■ **Aim of the task**
Identify each line in the records below that contains the word "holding", and copy it.

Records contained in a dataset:
-*-*-

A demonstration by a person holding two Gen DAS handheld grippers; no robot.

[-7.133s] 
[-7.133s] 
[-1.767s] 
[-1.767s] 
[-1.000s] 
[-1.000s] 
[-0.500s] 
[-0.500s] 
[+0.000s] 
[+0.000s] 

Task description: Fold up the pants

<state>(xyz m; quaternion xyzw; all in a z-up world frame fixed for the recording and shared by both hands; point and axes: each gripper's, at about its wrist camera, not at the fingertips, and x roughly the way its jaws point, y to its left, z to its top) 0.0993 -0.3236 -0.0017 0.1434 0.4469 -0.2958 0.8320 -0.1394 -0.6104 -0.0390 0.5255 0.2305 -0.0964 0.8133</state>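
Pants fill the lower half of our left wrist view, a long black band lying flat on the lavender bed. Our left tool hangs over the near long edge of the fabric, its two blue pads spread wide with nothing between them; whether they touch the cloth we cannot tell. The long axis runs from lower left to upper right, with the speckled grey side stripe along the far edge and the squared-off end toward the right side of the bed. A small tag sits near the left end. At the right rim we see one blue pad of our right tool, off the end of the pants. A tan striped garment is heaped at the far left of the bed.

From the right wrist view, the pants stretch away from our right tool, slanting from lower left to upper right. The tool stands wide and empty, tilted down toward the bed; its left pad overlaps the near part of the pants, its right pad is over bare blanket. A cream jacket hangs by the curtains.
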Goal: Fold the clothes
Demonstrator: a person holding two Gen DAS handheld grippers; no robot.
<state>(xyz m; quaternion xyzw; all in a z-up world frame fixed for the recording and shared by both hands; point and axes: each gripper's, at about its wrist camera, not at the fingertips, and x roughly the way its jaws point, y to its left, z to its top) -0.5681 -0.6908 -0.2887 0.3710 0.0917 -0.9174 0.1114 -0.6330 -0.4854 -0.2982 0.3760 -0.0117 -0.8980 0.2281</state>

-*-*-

■ **Solution below**
A demonstration by a person holding two Gen DAS handheld grippers; no robot.
Demonstrator: a person holding two Gen DAS handheld grippers; no robot.

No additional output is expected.